手紙を書くだけならいい。それ以外の部分……内部の情報共有や引継ぎ、ポジションの確立などといったするべきことは多い。
しかも、役職は支部長ときた。その量も当然多いはず。
それが昨日今日で全て解決できるものだろうか? どう考えても、事前に用意していたとしか考えられない。
とはいえ、逆に事前に用意できるほどこの展開を予測できるとも考えにくい。
もしカルラがどこかへ行ってしまっていたら?
もしカルラがあの時アリスを助けなければ?
そもそもこの展開には辿り着けなかったはずだし、そんな曖昧な予測に労力をさけるとは思えない。
(わっかんねぇなぁ。俺はそこまで頭はよくないし、こういう話には縁遠いと思っていたんだが)
カルラだったらすでにある程度相手のことを理解しているかもしれない。
でも、生憎とアレンはカルラほど頭がキレるわけでもなければ天才でもなかった。この先どういう展開になるのも予想はできないため、現状どうすることもできない。
(まぁ、いい……俺の行動指針は変わんねぇ)
アレンはカルラが戻ってくる前にと、脱ぎ捨てていた上着を着始める。
(成功させてお嬢が取り込まれるのを阻止、それでお嬢を惚れさせる―――単純明快、分かりやすくて結構だ)
目的はカルラを国に連れ戻すこと。
こんなところで、公国の貴族に捕まってしまうわけにはいかない。
(楽にお嬢を手に入れられると思うなよ、公国の貴族が)
♦♦♦
「ふふっ」
可愛らしいファンシーなぬいぐるみが置かれてある室内に似合わない書類の束を前にして、アリスは一人小さく笑う。
(流石はお兄様、素晴らしいお膳立てです)
手に持った書類には公爵家が運営する商会の名簿が書かれてある。
その一番上———各支部を率いる面々の中には、つい最近知り合った女性の名前が連ねられていた。
それを見ただけで、アリスはどうしても気分が高揚してしまう。
(私が発案したチョコレートを撒き餌にしてカルラ様を釣る。一度釣られてしまえば、安易に抜け出すことができません―――私はこっち方面には特化しておりませんが、やはりお兄様は素晴らしいですね)
公爵家にカルラを連れてきたのはアリスだ。でも、アリスはそこまでしかしていない。
チョコレートという自分が発案した商品を使って、現状解決できていない問題へとぶつける。
カルラが上手く解決することができれば商会としてはプラス。逆に失敗すれば現状維持ではあるが、責任を押し付けて公爵家に縛り付ければいい。

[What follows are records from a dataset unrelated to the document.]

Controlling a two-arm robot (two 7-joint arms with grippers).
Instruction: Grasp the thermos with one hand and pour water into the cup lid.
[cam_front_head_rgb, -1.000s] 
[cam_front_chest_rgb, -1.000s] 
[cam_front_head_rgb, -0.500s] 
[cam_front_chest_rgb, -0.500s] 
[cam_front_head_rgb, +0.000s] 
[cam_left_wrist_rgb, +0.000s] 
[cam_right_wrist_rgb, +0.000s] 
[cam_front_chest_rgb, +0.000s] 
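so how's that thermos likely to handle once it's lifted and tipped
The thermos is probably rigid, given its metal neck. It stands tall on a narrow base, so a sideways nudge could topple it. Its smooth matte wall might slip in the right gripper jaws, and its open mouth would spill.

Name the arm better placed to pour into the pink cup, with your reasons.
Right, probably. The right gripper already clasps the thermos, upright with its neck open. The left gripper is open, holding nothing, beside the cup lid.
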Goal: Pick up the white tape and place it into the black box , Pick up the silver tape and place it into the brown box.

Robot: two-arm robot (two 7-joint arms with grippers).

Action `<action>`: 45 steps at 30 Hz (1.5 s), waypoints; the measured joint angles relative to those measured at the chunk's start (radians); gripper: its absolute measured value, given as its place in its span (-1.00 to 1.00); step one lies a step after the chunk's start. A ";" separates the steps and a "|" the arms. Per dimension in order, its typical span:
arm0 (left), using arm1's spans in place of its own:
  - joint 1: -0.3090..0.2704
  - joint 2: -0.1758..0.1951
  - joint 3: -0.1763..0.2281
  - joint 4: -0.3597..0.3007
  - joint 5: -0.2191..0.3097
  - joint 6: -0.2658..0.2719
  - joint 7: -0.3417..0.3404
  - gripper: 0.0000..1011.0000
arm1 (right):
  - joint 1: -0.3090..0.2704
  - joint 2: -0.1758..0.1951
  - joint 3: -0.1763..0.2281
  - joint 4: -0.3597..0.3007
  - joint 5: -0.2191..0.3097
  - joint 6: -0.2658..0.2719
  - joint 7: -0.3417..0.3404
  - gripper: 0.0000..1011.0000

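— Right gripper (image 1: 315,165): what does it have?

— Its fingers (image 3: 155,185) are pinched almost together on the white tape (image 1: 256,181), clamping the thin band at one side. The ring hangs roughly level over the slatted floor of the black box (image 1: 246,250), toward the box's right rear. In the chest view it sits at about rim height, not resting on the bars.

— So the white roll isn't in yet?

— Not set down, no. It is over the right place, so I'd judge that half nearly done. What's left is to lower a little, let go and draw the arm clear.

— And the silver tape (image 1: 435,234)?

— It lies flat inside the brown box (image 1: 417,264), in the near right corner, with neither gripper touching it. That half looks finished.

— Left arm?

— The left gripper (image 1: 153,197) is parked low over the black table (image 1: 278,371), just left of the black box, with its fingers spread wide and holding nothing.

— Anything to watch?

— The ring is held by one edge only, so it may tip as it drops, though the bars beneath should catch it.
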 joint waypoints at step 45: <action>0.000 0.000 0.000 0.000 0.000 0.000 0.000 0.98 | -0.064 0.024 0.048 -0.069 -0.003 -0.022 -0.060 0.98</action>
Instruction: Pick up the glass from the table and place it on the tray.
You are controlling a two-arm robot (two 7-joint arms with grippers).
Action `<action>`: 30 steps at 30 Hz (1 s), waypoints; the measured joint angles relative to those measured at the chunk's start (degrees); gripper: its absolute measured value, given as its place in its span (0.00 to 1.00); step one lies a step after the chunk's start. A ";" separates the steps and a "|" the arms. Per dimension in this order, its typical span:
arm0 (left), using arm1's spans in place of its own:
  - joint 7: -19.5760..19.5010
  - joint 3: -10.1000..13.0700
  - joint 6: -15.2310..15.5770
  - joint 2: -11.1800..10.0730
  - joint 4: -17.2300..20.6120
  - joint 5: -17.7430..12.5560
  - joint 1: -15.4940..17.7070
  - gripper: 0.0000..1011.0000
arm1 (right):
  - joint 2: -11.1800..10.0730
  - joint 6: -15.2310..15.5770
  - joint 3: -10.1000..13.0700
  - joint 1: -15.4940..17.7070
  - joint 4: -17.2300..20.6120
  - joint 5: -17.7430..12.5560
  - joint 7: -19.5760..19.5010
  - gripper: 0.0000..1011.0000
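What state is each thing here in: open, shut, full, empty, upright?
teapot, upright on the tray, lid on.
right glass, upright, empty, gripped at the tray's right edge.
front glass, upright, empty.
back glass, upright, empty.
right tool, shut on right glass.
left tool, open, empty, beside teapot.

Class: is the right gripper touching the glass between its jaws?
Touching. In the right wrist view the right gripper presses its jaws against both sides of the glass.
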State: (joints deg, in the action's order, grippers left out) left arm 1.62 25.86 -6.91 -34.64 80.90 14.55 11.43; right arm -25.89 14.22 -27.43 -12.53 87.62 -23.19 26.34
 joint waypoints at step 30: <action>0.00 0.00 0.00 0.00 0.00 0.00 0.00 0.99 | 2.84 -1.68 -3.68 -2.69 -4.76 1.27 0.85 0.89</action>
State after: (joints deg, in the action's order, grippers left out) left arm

全ては公爵家の書状が手元に渡った時点でいいように転がる仕組みになっていた。
―――発案はロイ。
狡猾さで物事をやらせるのであれば右に出る者はいないと、妹のアリスは思っていた。
(でも、それじゃあダメなんです)
アリスの目標はカルラを公爵家に取り込み、友達になること。
ここでカルラの才が発揮して事業が成功してしまえば、まんまと逃げられてしまう。
カルラがリアのお店を繁盛させてから、関心はロイよりもアリスの方が強くなってしまっていた。
故に、ロイは両方転がってもいい方法を選んだ。
しかし、アリスはそれを許容したくない―――カルラと友達になるために。
「であれば、私がすべきことは決まっていますね」
アリスの才能が一番高いのはここではない。
チョコレートという新商品を軌道に乗せたのはアリスだ。
であれば、地道に計算しつくして……カルラの失敗を促す。それだけだ。
「さぁ、カルラ様———私と遊びましょう」
アリスは一人、年相応の笑みを浮かべた。
♦♦♦
一方で、ここまでのお膳立てを企てたロイは自室でワイングラスを片手に一人物思いに耽っていた。
(カルラ嬢は成功を、アリスは失敗を目指して動くんだろうねぇ、ここからは)
まるで他人事。
ロイとしても、カルラを自陣に取り込みたいという思いはある。
でも公爵家の当主としての立場としては、利益こそを追及して領民を安心させる義務があった。
だからこそ、どっちに転んでもメリットがあるように。
私情半分、利益半分で物事を進めていく。
「とはいえ、本当にカルラ嬢は手に入れたいんだよねぇ」
初めて顔を見たあの時から。
どこかカルラという少女に目が惹かれてしまった。
集まってくる貴族の令嬢とはどこか違う―――才気溢れるあの姿が、脳裏から中々離れてくれない。
(いざとなればアリスの手助けをしてしまいそうになるね、これは……)
ロイはワインを一口含み、小さく笑った。